Records from a data collection:

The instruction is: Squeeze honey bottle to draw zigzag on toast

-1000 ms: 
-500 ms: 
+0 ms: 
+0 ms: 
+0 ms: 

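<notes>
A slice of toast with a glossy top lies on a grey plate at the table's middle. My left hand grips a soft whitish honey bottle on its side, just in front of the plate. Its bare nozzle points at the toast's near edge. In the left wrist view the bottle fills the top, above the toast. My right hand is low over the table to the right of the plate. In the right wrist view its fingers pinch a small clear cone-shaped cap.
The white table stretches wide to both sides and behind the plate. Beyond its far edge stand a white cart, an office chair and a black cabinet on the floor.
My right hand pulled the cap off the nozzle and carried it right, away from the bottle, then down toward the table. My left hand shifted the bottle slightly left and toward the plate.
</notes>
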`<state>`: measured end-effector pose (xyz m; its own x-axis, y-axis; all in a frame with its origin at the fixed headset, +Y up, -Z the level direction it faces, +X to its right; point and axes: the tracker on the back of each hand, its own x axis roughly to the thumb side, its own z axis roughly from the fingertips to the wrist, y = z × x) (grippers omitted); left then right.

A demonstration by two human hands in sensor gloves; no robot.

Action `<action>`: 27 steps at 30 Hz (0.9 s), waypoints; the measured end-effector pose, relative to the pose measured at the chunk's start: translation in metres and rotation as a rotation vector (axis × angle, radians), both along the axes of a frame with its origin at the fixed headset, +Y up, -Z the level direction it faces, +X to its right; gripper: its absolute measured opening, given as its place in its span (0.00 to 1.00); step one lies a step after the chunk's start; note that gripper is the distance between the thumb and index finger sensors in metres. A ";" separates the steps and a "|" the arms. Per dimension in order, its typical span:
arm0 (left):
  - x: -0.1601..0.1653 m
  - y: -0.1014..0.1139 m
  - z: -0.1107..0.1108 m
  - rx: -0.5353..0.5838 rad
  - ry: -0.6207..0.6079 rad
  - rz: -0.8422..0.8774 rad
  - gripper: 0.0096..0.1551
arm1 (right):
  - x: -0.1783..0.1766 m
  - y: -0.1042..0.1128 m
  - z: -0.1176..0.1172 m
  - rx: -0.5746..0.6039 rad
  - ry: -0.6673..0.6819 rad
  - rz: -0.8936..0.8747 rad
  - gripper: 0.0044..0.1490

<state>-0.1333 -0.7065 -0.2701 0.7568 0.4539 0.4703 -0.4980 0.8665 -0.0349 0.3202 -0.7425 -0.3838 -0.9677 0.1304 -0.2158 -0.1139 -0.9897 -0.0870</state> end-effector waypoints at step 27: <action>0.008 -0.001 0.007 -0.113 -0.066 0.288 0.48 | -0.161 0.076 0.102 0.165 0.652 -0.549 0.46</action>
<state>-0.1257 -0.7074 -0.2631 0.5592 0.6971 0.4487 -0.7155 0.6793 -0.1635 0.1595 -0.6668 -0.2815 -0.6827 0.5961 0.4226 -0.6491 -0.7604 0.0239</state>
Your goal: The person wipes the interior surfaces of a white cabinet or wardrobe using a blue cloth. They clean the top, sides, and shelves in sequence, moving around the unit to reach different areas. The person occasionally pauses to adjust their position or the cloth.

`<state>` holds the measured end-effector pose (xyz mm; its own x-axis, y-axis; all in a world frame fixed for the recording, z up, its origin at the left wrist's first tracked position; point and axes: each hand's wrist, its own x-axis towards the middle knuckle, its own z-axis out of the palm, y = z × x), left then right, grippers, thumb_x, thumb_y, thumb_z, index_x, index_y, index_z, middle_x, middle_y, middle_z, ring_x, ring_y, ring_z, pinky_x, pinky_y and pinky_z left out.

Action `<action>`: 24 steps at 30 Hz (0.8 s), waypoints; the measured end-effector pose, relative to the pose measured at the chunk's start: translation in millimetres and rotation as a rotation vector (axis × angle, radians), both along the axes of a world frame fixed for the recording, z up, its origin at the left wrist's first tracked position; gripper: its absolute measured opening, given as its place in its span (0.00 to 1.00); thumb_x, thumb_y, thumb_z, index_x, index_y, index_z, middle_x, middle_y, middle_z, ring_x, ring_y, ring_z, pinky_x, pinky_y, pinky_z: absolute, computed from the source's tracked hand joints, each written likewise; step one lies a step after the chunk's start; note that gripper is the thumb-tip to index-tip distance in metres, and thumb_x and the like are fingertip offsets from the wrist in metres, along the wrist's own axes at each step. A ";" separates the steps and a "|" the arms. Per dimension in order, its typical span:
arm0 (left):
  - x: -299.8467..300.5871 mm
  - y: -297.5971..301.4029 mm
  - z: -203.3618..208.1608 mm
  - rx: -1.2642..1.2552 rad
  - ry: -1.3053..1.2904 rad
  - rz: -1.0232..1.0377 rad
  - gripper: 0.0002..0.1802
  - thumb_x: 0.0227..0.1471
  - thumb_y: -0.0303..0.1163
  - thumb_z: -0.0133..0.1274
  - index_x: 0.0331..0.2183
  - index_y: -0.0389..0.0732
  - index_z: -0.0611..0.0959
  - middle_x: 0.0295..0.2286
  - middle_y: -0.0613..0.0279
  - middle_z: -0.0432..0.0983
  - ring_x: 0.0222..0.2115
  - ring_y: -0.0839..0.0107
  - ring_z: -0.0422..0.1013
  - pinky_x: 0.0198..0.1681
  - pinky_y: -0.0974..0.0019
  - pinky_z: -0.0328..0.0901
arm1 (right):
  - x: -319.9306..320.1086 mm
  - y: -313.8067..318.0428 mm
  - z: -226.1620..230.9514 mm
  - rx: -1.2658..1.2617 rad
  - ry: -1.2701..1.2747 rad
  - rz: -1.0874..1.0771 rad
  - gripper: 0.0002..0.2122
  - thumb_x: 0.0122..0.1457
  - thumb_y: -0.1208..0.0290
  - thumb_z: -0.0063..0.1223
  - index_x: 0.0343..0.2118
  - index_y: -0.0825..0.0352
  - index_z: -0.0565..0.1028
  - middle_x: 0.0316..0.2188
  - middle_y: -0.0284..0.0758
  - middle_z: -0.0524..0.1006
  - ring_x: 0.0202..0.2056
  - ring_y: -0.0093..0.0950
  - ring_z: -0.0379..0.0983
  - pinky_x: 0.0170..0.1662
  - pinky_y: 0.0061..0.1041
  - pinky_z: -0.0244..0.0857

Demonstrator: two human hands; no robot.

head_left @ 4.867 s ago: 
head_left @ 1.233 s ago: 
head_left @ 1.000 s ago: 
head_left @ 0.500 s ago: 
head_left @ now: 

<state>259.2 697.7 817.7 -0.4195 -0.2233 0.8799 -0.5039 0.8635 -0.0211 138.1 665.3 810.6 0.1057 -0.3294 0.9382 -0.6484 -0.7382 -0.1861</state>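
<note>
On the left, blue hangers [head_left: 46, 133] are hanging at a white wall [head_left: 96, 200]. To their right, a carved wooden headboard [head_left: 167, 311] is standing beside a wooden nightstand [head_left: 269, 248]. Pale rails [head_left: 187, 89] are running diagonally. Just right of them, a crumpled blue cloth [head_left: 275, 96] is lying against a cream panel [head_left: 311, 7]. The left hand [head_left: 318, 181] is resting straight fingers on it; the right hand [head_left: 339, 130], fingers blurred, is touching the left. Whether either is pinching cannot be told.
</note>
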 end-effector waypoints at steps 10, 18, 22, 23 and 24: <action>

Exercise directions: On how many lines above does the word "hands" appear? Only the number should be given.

Answer area: 2